### Requirement
Reproduce the listing in full, pictures excluded.
============================================================
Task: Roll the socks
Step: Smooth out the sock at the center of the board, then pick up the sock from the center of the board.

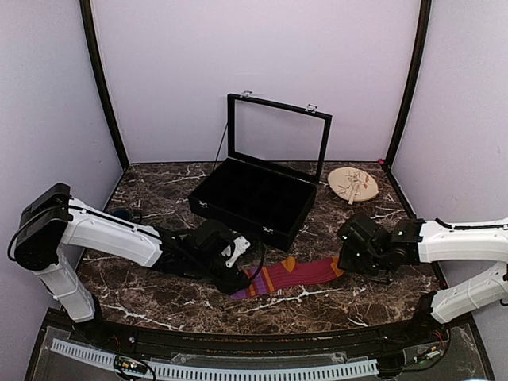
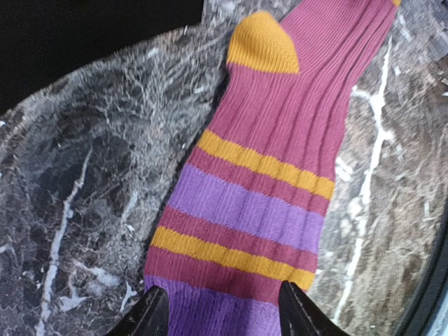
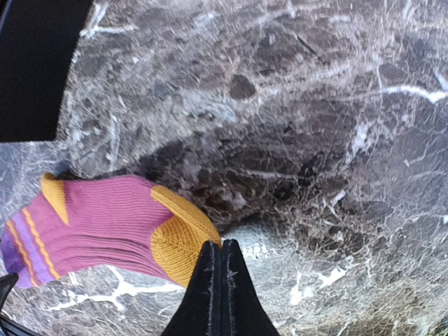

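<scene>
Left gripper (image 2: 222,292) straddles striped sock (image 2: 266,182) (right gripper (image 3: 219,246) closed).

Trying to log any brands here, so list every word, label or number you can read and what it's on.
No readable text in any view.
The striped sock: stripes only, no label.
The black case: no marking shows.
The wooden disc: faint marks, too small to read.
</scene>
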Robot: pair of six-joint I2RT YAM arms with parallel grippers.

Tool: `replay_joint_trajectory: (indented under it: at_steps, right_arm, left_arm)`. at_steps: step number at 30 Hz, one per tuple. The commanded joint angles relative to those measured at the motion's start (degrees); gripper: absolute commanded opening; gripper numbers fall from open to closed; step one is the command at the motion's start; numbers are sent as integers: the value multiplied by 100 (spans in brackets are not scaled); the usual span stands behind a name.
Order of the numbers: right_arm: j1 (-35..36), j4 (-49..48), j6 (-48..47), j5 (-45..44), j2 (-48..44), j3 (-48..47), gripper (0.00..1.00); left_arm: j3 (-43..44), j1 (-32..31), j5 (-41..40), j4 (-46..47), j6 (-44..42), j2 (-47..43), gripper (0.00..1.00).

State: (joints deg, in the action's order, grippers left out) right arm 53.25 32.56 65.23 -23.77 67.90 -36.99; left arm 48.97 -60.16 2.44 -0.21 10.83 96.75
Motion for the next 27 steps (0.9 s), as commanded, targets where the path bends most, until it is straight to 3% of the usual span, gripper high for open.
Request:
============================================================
### Problem solution
Task: Roll the socks
Step: Smooth out the sock at the center of the board, then pick up the sock from the center of the board.


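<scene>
Left gripper (image 2: 222,292) straddles striped sock (image 2: 266,182) (right gripper (image 3: 219,246) closed).

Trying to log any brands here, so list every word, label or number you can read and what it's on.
No readable text in any view.
The striped sock: stripes only, no label.
The black case: no marking shows.
The wooden disc: faint marks, too small to read.
</scene>
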Robot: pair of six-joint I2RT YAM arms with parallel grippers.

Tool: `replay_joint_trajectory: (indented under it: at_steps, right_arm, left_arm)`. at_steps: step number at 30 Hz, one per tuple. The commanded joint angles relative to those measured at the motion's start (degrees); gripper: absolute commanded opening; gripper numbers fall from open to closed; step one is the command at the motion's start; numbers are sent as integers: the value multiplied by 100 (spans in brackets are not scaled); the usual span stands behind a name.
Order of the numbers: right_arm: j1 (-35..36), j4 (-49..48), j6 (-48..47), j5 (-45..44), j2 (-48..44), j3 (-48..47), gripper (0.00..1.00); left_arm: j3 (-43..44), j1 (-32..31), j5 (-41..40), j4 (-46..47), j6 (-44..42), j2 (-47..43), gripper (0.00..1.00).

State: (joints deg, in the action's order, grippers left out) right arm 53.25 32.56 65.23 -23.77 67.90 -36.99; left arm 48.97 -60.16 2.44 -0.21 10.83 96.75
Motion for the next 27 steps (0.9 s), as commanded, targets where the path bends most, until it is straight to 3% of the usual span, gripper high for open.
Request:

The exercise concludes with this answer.